Task goal
Only one number is wanted here: how many lines of the data hold "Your".

Data excerpts
···

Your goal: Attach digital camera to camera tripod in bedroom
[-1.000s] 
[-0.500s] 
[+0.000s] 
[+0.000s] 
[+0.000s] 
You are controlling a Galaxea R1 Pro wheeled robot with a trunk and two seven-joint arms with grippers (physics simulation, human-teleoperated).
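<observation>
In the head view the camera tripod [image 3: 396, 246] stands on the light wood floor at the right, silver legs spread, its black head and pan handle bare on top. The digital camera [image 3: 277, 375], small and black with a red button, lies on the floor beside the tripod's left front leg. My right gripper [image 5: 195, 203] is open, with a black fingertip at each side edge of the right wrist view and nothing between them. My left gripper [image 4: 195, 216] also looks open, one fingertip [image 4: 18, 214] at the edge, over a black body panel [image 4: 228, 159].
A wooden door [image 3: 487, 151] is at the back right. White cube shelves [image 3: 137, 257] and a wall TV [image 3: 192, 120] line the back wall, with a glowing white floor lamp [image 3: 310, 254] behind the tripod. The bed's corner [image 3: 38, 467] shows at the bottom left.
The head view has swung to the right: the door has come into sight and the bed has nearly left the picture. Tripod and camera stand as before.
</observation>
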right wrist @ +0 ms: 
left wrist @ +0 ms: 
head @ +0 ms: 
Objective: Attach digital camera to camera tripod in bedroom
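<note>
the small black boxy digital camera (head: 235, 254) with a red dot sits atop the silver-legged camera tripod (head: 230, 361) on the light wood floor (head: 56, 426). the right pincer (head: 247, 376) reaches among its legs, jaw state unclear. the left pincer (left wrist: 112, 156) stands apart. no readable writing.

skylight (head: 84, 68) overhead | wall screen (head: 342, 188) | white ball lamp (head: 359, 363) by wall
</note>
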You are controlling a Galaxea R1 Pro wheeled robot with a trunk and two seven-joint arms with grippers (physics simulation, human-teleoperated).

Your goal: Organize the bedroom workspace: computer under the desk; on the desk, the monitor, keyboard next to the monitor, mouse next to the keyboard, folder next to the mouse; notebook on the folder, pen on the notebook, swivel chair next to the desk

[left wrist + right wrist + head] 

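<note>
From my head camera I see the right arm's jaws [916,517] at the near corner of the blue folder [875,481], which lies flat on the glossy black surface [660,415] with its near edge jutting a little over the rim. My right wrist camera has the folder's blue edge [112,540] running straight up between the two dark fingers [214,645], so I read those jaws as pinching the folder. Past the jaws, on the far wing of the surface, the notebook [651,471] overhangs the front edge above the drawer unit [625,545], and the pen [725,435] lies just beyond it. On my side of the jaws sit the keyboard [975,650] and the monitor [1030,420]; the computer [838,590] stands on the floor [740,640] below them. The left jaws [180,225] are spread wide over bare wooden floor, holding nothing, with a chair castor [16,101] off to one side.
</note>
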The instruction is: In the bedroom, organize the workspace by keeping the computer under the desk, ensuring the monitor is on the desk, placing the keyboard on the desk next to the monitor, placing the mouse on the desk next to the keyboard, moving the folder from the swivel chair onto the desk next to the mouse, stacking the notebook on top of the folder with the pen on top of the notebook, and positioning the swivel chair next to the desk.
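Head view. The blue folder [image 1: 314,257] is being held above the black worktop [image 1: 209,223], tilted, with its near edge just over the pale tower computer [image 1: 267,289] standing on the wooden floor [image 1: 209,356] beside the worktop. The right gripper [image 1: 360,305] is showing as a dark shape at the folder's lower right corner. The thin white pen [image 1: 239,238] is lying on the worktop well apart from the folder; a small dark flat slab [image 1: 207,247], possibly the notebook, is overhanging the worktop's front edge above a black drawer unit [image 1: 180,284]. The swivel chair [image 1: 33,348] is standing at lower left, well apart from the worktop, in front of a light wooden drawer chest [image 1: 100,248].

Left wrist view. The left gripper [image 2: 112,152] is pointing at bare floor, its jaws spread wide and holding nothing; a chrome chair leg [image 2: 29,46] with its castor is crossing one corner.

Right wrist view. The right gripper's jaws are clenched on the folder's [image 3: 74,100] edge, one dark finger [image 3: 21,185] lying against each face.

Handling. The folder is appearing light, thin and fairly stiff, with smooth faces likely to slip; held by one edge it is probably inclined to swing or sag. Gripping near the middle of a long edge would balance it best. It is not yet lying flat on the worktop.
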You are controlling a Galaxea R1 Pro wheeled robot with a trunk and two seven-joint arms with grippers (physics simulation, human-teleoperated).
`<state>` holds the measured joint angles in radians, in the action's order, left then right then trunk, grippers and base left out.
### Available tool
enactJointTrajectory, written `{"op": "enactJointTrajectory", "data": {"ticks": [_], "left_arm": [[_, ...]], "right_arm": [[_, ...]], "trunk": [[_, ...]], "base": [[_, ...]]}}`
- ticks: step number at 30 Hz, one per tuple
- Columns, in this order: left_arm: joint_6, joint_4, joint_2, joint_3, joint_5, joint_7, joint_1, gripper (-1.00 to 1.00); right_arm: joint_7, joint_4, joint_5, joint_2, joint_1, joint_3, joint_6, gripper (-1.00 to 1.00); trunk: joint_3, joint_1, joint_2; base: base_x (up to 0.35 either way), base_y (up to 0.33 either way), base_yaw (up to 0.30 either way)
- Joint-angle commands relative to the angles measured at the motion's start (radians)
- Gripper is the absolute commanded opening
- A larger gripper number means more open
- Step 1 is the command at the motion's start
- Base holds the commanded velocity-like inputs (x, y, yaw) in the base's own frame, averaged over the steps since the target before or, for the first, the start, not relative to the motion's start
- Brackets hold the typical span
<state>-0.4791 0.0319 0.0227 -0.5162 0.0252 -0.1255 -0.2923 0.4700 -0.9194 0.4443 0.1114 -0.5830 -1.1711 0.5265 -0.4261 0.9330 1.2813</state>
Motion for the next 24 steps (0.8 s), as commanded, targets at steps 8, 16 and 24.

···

Answer to this task
2